WHAT THIS TASK INVOLVES:
Begin at the line with "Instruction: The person" and write out every line after it, exactly, through the last line below, adding nothing.

START EXERCISE DATA

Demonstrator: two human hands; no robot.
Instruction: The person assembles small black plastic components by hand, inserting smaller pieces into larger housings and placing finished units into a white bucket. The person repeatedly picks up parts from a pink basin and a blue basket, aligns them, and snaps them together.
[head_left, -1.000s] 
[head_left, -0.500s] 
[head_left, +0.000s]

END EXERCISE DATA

EXERCISE SOLUTION:
Instruction: The person assembles small black plastic components by hand, inserting smaller pieces into larger housings and placing finished units into a white bucket. The person repeatedly picks up parts from a pink basin and a blue basket, aligns them, and snaps them together.
[head_left, -1.000s] 
[head_left, -0.500s] 
[head_left, +0.000s]

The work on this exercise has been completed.